Traveling to Teton County

Many of the people who viewed the total solar eclipse in or around Teton County made specific travel plans to get here by Monday — sometimes making arrangements months or years in advance.

SNOW KING — Robin Wolf was at her in-laws' home in the Boston area two years ago when she heard about the eclipse. They told her "no one is paying attention to this yet, but it's going to be a big deal."

Her husband loves science, and is the child of two physicists, so she decided to surprise him with a trip to the line of totality.

She said the day the phone opened to book reservations in the Jackson Hole area for this August, she called and was on hold for over 45 minutes, but finally got through.

"I remember I broke the news to my husband and he was so excited."

Before totality, the couple sat under the tent at the Wyoming Stargazing party on the summit of Snow King, enjoying a late breakfast and all the festivities.
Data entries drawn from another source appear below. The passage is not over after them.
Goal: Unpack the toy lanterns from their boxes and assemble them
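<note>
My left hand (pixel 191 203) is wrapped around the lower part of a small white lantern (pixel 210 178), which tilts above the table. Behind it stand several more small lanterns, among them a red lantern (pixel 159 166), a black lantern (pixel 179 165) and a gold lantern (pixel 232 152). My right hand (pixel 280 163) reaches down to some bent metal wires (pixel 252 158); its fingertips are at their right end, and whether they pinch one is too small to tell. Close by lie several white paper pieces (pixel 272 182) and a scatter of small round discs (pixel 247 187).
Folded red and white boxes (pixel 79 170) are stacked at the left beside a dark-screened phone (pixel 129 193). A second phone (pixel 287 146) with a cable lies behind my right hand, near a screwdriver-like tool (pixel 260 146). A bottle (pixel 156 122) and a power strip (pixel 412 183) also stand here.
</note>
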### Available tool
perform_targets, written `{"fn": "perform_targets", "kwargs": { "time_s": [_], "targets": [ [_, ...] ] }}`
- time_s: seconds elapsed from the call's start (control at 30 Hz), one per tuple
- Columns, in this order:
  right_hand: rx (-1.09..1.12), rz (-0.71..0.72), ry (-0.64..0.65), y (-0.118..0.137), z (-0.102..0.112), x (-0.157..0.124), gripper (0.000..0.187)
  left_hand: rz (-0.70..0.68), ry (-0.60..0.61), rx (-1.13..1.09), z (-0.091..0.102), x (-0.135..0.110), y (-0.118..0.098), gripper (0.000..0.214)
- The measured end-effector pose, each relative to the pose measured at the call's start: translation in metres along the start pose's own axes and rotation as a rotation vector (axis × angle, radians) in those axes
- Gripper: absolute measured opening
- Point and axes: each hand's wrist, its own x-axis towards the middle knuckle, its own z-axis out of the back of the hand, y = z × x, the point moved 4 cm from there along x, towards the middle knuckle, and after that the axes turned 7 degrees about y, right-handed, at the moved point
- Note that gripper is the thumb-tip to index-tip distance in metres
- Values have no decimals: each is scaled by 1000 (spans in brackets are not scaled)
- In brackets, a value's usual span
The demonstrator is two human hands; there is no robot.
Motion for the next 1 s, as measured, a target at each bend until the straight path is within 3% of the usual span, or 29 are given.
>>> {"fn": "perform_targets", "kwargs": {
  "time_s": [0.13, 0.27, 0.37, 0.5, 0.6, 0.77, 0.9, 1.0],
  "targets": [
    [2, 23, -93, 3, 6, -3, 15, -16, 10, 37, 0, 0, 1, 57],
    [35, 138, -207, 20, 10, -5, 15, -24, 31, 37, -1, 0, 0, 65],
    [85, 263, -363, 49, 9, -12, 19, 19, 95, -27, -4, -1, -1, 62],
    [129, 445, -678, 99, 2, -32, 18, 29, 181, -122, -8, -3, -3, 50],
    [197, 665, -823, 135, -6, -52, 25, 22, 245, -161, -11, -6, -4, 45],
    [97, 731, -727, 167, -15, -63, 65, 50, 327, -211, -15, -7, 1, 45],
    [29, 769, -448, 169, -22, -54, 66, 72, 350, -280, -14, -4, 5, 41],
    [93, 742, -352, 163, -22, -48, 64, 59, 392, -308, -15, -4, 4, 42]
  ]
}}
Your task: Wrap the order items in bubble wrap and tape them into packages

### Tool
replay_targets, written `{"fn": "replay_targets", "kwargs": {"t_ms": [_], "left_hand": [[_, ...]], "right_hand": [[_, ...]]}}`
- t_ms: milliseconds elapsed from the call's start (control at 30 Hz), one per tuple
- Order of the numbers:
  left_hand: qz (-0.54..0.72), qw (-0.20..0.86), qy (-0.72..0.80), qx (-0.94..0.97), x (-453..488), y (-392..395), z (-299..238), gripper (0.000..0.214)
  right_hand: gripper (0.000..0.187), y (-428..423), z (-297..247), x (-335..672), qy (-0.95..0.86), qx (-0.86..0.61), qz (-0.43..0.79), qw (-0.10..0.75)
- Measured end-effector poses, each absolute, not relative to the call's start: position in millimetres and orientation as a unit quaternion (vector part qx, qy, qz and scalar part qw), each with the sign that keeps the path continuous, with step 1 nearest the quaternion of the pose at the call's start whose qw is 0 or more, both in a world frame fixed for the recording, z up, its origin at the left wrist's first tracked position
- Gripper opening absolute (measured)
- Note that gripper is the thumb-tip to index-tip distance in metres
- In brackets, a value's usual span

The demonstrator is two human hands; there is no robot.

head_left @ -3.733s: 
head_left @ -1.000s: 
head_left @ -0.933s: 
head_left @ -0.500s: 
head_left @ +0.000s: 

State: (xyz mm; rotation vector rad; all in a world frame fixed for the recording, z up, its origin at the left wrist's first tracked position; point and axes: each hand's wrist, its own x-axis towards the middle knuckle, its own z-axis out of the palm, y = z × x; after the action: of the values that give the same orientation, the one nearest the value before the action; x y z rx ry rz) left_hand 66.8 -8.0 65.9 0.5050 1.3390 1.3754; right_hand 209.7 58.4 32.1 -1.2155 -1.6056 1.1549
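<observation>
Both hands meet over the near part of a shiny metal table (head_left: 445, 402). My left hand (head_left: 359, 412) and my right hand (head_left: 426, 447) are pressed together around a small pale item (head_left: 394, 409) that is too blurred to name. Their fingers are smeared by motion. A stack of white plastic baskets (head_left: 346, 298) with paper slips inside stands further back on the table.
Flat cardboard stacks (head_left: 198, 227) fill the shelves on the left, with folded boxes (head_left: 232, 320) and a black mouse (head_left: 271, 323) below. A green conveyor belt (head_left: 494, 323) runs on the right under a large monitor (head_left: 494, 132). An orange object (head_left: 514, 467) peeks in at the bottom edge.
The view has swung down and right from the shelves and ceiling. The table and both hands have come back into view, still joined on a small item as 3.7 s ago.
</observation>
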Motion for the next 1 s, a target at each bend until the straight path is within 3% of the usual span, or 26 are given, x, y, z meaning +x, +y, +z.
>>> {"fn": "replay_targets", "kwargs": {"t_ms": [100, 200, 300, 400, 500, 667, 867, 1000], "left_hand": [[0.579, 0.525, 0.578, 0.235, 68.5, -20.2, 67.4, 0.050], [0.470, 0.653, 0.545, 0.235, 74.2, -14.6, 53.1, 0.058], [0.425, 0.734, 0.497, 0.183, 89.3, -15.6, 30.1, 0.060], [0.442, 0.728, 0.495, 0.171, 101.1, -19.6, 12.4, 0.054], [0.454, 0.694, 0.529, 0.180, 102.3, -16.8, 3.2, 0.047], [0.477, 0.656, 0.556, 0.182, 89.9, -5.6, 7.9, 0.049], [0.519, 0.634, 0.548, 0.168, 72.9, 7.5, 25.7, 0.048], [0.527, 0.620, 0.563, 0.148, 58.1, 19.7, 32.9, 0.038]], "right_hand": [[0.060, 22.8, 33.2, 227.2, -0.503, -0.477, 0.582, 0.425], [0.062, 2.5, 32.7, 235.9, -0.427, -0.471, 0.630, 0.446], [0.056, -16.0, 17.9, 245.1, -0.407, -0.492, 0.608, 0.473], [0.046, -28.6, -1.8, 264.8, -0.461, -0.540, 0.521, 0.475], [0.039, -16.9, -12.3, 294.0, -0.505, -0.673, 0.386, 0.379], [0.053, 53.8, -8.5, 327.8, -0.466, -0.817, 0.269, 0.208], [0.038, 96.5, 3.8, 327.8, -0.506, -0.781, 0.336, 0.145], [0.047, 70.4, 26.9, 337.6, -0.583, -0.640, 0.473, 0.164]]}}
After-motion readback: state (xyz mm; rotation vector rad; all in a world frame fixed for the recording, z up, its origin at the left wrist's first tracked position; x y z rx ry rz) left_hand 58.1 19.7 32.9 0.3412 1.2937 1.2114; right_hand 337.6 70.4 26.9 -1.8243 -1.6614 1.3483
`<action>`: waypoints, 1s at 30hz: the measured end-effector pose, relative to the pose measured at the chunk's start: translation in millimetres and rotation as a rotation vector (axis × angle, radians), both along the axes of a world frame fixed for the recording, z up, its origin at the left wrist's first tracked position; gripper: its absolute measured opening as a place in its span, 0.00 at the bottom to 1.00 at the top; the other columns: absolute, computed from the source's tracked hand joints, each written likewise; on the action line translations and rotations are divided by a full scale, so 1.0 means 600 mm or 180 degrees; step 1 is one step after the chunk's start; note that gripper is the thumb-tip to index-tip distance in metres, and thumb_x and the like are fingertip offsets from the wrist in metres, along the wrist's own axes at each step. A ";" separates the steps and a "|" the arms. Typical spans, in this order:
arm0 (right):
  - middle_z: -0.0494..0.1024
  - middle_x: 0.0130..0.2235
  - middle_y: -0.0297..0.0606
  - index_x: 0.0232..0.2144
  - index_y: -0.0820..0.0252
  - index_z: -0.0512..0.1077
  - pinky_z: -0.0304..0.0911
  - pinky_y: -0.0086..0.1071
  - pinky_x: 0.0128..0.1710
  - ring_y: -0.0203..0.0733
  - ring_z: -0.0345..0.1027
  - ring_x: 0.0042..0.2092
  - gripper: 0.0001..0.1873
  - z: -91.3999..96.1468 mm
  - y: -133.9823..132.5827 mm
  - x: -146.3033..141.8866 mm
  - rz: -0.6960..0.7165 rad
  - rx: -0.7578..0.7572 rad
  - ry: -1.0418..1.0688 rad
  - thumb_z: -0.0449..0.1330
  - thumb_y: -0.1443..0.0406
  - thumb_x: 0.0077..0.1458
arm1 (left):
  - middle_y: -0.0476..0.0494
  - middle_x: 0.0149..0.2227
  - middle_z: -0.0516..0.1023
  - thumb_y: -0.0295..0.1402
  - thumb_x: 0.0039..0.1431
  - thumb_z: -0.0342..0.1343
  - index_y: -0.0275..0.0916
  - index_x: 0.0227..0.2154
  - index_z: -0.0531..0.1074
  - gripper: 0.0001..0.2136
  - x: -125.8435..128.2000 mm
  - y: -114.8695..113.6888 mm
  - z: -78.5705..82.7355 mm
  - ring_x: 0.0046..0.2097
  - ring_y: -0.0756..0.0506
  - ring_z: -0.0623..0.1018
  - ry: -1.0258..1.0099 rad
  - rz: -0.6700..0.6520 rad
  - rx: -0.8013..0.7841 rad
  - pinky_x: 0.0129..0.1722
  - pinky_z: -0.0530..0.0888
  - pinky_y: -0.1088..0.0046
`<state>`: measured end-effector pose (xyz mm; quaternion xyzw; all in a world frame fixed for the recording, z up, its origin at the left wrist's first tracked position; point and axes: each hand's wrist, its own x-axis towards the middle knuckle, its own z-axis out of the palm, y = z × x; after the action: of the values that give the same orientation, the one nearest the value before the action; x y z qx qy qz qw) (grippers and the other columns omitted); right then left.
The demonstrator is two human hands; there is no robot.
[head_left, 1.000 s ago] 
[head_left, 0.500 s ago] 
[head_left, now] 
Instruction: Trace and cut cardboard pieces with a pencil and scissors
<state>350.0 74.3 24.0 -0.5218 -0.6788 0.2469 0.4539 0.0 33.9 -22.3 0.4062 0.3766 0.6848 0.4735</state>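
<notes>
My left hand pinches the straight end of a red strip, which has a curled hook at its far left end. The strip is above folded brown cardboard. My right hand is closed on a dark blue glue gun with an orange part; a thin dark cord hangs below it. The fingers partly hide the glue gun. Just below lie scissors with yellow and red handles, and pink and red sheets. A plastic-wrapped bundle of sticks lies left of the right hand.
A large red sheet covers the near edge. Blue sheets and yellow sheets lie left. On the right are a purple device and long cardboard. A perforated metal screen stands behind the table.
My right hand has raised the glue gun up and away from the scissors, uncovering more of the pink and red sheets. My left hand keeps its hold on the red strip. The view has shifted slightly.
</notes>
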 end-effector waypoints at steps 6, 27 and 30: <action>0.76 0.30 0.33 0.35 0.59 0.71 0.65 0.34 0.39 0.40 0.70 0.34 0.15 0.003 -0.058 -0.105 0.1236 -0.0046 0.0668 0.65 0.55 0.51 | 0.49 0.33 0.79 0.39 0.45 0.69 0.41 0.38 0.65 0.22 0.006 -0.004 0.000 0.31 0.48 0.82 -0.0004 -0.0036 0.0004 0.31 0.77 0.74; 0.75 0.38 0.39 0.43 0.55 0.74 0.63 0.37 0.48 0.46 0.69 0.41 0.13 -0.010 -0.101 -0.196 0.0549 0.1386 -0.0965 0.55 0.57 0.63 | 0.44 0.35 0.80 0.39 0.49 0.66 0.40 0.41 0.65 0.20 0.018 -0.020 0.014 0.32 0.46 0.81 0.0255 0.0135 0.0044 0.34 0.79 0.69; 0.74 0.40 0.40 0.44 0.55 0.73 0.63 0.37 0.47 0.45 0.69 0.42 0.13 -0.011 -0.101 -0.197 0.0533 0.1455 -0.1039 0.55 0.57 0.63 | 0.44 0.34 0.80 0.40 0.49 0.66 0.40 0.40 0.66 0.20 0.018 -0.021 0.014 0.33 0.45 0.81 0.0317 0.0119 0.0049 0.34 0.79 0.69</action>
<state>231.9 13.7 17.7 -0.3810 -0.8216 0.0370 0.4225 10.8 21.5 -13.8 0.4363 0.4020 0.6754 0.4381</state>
They picked that party for the nonprofit angle; the affair was a fundraiser for an eventual observatory that is planned for the summit.

"There's so much enjoyment that happens at an observatory," Wolf said. "It's fun to think there could be one here that so many people could enjoy."

MOOSE — Cliff Considine, from Colorado, said he picked Grand Teton National Park as a spot to watch the eclipse because he could “kill two birds with one stone.”

He hadn’t been to the national park for at least 20 years and wanted to bring his kids, Considine said. In order for his plans to come to fruition, he parked his RV in Colter Bay for 12 days to get in place.

He woke up at 5:30 a.m. to make it down to the Craig Thomas Discovery and Visitor Center.

“Yeah baby, this is a once in a lifetime opportunity,” Considine said. “Who needs to sleep.”

GROS VENTRE ROAD — Perhaps the Grand Teton National Park eclipse visitors with the most elegant do-it-yourself viewing setup were Tarja Dye and Richard Pater. Three miles down Gros Ventre Road, the middle-aged Salt Lake City couple were leaning into lounge chairs living the good life, with glasses of chardonnay in hand at around 11 a.m. A mostly emptied wine bottle rested nearby on a linen-covered portable end table.

“We’re big on being civilized,” Dye said.

Jackson Hole was the destination, Pater said, because, “hell, this is heaven.”

“At my age, this is a once-in-a-lifetime thing,” he said. “I figured if we’re going to do it, we’re going to do it right.”

An unopened 2014 bottle of Chardonnay flown back from a recent Italian vacation was on ice in waiting.

“We’re saving that one for totality,” Dye said.

SNOW KING — Harry Howard spent the time before totality painting.

Seated on the ground overlooking the Tetons at the summit of Snow King. Howard was quiet, using his watercolors to capture the view.

Howard, tour manager for Criterion Travel, was leading an American Museum of Natural History group trip.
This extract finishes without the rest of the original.